Personal information
- Full name: Lucía García Córdoba
- Date of birth: 14 July 1998 (age 28)
- Place of birth: Barakaldo, Spain
- Height: 1.65 m (5 ft 5 in)
- Positions: Forward; winger;

Team information
- Current team: Monterrey
- Number: 17

Senior career*
- Years: Team / Apps / (Gls)
- 2013–2016: Oviedo Moderno / 63 / (19)
- 2016–2022: Athletic Bilbao / 148 / (59)
- 2022–2024: Manchester United / 41 / (11)
- 2024–: Monterrey / 38 / (21)

International career^{‡}
- 2015–2016: Spain U17 / 8 / (6)
- 2016–2017: Spain U19 / 16 / (17)
- 2016–2018: Spain U20 / 6 / (4)
- 2018–2025: Spain / 53 / (11)

Medal record
Representing Spain
UEFA Women's Championship
| Runner-up | 2025 Switzerland |  |
UEFA Women's Nations League
| Winner | 2024 France–Netherlands–Spain |  |
FIFA U-20 World Cup
| Runner-up | 2018 France |  |
UEFA Women's Under-19 Championship
| Winner | 2017 Northern Ireland |  |
| Runner-up | 2016 Slovakia |  |
UEFA Women's Under-17 Championship
| Winner | 2015 Iceland |  |

= Lucía García =

Spanish footballer

Lucía García Córdoba (/es/; (Note: In isolation, García is pronounced /es/.) born 14 July 1998) is a Spanish professional footballer who plays as a forward or winger for Liga MX Femenil side C.F. Monterrey and the Spain national team.
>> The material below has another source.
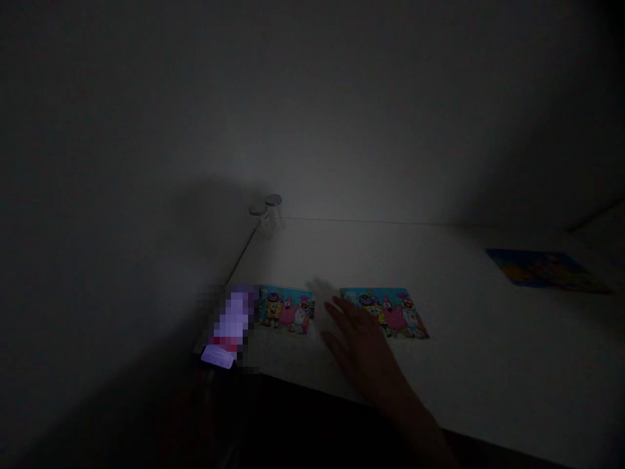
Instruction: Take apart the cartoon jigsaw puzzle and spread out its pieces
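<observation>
A lit phone, its screen mostly blurred into blocks, is at the lower left beside the table's left edge. My left hand is a dim shape at the phone's lower end and seems closed on it; most of the fingers are lost in shadow. My right hand reaches over the table with its fingers spread and holds nothing. Its fingertips cover the left part of a cartoon picture card. A similar cartoon picture card lies between the phone and my right hand.
Two clear jars with metal lids, the nearer-right one a glass jar, stand at the table's back left corner against the wall. A darker picture sheet lies at the right. The white table is dimly lit; its front edge slopes down rightward.
</observation>
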Available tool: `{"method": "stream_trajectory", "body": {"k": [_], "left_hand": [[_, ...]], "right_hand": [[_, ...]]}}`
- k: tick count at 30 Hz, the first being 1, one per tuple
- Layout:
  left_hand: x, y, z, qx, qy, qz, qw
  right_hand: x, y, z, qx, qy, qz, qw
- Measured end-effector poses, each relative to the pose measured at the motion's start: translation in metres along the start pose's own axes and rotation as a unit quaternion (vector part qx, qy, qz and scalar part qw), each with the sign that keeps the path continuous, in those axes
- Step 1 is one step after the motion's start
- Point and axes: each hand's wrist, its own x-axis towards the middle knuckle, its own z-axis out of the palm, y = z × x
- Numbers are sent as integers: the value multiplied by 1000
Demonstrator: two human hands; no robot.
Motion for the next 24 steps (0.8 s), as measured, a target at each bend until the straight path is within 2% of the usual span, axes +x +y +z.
{"method": "stream_trajectory", "body": {"k": [1,3,5,8,11,15,20,24], "left_hand": [[-3,5,11,33,3,98,995],[-5,24,39,61,-84,300,948],[0,50,71,99,-125,371,915],[14,80,113,165,-145,391,894],[23,89,135,202,-167,387,884],[24,90,140,226,-200,389,870],[27,107,142,232,-256,406,846],[37,112,149,203,-260,409,851]], "right_hand": [[-15,18,-2,-36,17,5,999],[-35,50,-3,-95,42,27,994],[-42,72,-3,-136,43,41,989],[-43,88,-7,-177,23,77,981],[-43,92,-9,-189,-2,87,978],[-45,92,-8,-186,-10,90,978],[-45,93,-8,-175,-8,86,981],[-44,93,-9,-164,-1,86,983]]}}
Starting with Spain U17, she has represented Spain internationally since 2015.

==Early life==
García was the only female in a set of quadruplets. She was born at Cruces University Hospital in Barakaldo, Basque Country, 180 miles from her hometown of Aller, Asturias, after her mother decided on a specialist hospital due to the increased risk of a multiple birth. They were born prematurely after seven months and initially placed into incubators. Growing up she has stated that none of her brothers were particularly interested in football, and she played on the street as the village of 200 inhabitants had no football field. She played one year of futsal in nearby Cabañaquinta before taking up athletics and tennis for two years. When she was 13 years old, a physical education teacher suggested García try out for the youth team at Oviedo Moderno.

==Club career==
===Oviedo Moderno===
On 8 September 2013, García made her senior debut for newly-promoted first division team Oviedo Moderno at the age of 15. She appeared as a 67th-minute substitute for Irene del Río on the opening day of the 2013–14 Primera División as Oviedo lost 2–1 to Valencia. In her debut season she scored eight goals in 26 league appearances as Oviedo finished 13th of 16 teams. She scored another eight goals in 18 appearances the following season as the team finished 10th, their best finish since 2003. In her third season, García scored three times in 19 games as Oviedo finished 15th and were relegated.

===Athletic Bilbao===
Following Oviedo's relegation at the end of the 2015–16 season, García remained in the Primera División and signed for reigning champions Athletic Bilbao in June 2016 – under their self-imposed player restrictions, the circumstances of her birth made her eligible to play for the all-Basque club. She made her debut on 3 September 2016, starting in the opening game of the season and scored in the 2–0 win over Fundación Albacete. She made her Champions League debut during the season, starting in a 2–1 win over reigning Danish Women's League champions Fortuna Hjørring in the round of 32 first leg.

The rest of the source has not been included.